Too much coffee (ratio below 1:12): Dense grounds trap bitter compounds. Harsh and over-concentrated.

Check your ratio before diagnosing grind size. For reference ratios by method, see Coffee to Water Ratio: The Golden Cup Standard.

Check your ratio before adjusting anything else.

Enter your brew method — get the correct starting ratio so you're adjusting from the right baseline.

Check my ratio →

Method-Specific Common Problems

Pour over (V60, Chemex):

  • Sour: Grind finer, pour slower, bloom longer (45 seconds instead of 30)
  • Bitter: Grind coarser, pour faster, reduce total brew time below 3 minutes

French press:

  • Sour: Grind slightly finer, steep 4 full minutes, don't rush the plunge
  • Bitter: Grind coarser (French press is most sensitive to fine grind), reduce steep time to 3:30

Drip machine:

  • Sour: Use a finer grind, check water temperature (many cheap machines brew below 195°F)
  • Bitter: Descale the machine, use medium-coarse grind, check filter placement

Espresso:

  • Sour: Grind finer, increase extraction time, check distribution in portafilter
  • Bitter: Grind coarser, shorten pull to 25–28 seconds, check dose weight

Cold brew: Cold brew is almost never bitter — cold water can't over-extract easily. Sourness in cold brew usually means too short a steep time (under 12 hours). See Cold Brew Coffee Ratio for full guidance.

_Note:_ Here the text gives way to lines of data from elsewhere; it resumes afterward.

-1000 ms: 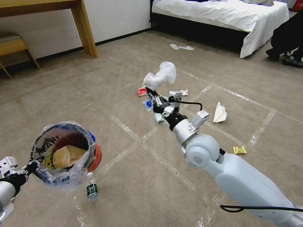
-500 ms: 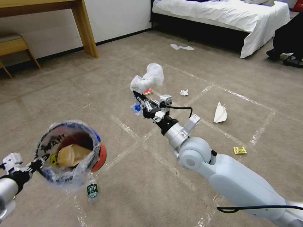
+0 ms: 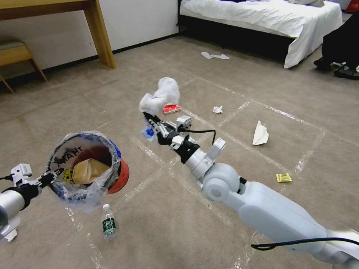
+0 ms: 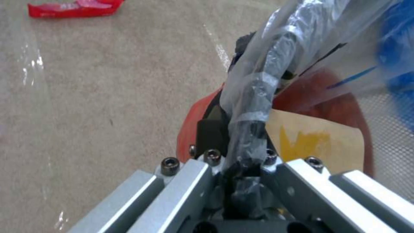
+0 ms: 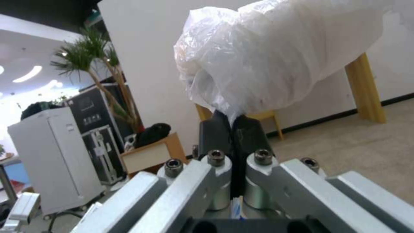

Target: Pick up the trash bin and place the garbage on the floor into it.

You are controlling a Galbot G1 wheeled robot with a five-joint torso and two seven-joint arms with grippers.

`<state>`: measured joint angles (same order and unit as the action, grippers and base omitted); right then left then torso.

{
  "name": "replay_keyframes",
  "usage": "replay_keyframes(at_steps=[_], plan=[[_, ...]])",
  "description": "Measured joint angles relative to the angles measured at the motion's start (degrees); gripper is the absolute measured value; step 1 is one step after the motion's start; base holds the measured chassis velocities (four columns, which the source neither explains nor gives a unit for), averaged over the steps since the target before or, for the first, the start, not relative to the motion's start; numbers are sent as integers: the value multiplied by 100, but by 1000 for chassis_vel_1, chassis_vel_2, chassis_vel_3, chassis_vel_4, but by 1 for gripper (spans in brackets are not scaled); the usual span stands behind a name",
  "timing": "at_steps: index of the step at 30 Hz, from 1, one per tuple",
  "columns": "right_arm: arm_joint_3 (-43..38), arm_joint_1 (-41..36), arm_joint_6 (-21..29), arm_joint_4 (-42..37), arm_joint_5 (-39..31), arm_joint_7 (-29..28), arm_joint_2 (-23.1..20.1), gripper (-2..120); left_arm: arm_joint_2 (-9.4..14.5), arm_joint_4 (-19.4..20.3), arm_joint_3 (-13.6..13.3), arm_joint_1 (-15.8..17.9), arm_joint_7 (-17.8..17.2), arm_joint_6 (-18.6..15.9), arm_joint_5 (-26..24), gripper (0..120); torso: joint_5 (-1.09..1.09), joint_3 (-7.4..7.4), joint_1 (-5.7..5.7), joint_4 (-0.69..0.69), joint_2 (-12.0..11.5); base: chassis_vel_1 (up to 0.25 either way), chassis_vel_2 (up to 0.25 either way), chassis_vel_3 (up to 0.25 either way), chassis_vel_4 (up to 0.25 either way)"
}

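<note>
The trash bin (image 3: pixel 120 176) is red with a clear printed liner. It hangs tilted above the floor (image 3: pixel 179 224) at the lower left, with a crumpled brown paper bag (image 3: pixel 86 170) inside. My left gripper (image 3: pixel 52 175) is shut on its lined rim; the left wrist view shows the same grip (image 4: pixel 239 129) on the bin (image 4: pixel 196 113). My right gripper (image 3: pixel 147 118) is in mid-air to the right of the bin and farther off. It is shut on a white plastic bag (image 3: pixel 161 92), and a blue scrap (image 3: pixel 149 131) dangles below it. In the right wrist view the gripper (image 5: pixel 233 126) pinches that bag (image 5: pixel 280 55).
Garbage lies on the carpet: a plastic bottle (image 3: pixel 108 223) just below the bin, a red wrapper (image 3: pixel 171 108), a tissue wad (image 3: pixel 217 109), a white paper (image 3: pixel 260 133), a yellow packet (image 3: pixel 284 178). A wooden table leg (image 3: pixel 100 33) and a bed (image 3: pixel 269 18) stand at the back.
My right arm has swung left towards the bin, carrying the white bag and blue scrap. The left arm has moved the bin a little up and to the right.
</note>
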<state>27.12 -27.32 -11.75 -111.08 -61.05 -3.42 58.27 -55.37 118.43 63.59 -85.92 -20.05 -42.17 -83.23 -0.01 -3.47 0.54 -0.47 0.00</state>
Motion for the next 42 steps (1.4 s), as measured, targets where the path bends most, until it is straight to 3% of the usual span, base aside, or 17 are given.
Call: replay_keyframes(at_steps=[10,17,26,32,42], plan=[[-274,-154,27,-90,-12,-28,-38,0,-459,317,216,-246,28,-1,262,0,0,1,0,0,0,0,0,0,0],[-287,-164,26,-175,-12,-15,-63,0,-566,472,267,-403,48,-1,354,0,0,1,0,0,0,0,0,0,0],[69,-26,-28,-168,-92,18,148,0,-591,532,257,-446,58,-1,356,0,0,1,0,0,0,0,0,0,0],[726,308,-42,-96,-115,41,448,0,-556,561,262,-516,-99,2,189,0,0,1,0,0,0,0,0,0,0],[1695,1259,-168,193,-35,151,841,0,-234,540,300,-659,-814,5,-680,0,-1,0,0,0,0,0,0,0,0]])
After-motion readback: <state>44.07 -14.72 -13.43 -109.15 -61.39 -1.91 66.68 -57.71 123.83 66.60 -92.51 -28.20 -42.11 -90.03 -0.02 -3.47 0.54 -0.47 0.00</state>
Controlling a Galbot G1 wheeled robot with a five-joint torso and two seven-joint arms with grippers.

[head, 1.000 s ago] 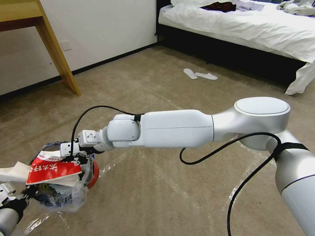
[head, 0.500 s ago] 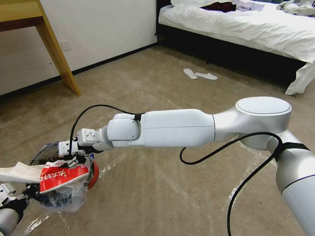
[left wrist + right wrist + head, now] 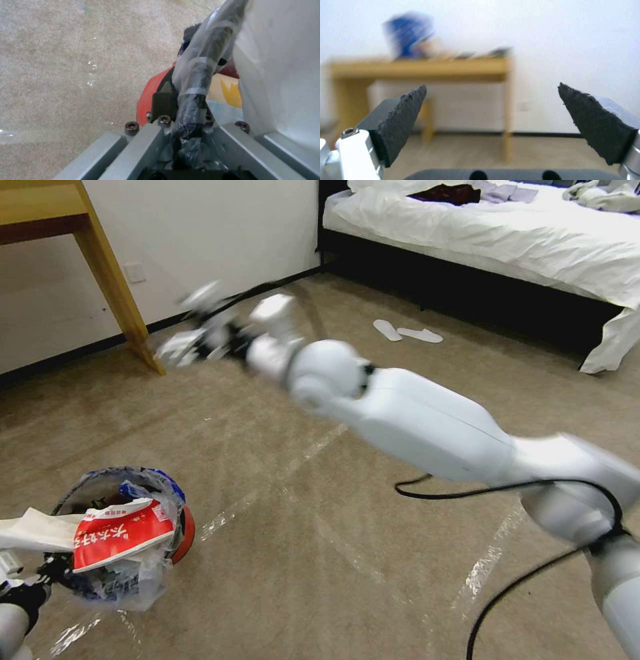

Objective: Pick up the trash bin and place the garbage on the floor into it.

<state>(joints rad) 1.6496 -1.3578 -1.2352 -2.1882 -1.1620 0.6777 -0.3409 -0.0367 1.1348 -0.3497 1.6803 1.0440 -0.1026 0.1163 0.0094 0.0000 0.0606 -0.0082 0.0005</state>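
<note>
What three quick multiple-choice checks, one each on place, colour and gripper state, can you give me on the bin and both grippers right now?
1. Where is the right gripper?
A. Down inside the bin
B. Raised above the carpet, toward the wooden table leg
C. Resting on the bed

2. What colour is the large wrapper lying on top of the trash bin?
A. Red with yellow characters
B. Green
C. Plain black

3. How is the left gripper?
A. Open, away from the bin
B. Shut on the bin's bag-wrapped rim
C. Holding a slipper

Answers:
1 B: the head view shows the right arm stretched out with its gripper up near the table leg, well clear of the bin.
2 A: the wrapper across the bin mouth is red with yellow print.
3 B: the left wrist view shows its fingers clamped on the plastic-covered rim.
</note>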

Grind Size Chart by Method

MethodGrind sizeLooks like
Cold brewExtra coarsePeppercorns
French pressCoarseCoarse sea salt
Pour over / ChemexMedium-coarseSand
Drip machineMediumFine sand
AeroPressMedium-fineTable salt
EspressoFinePowdered sugar

The Bottom Line

Sour = under-extracted. Grind finer, brew longer, use hotter water, or add more coffee.

Bitter = over-extracted. Grind coarser, brew shorter, use cooler water, or use less coffee.

Change one variable at a time. Start with grind size — it has the biggest impact and is the easiest to adjust. Then temperature. Then ratio. Then brew time.

A cup of coffee that tastes good is a cup where extraction stopped in the right place. Everything else is just how you get there.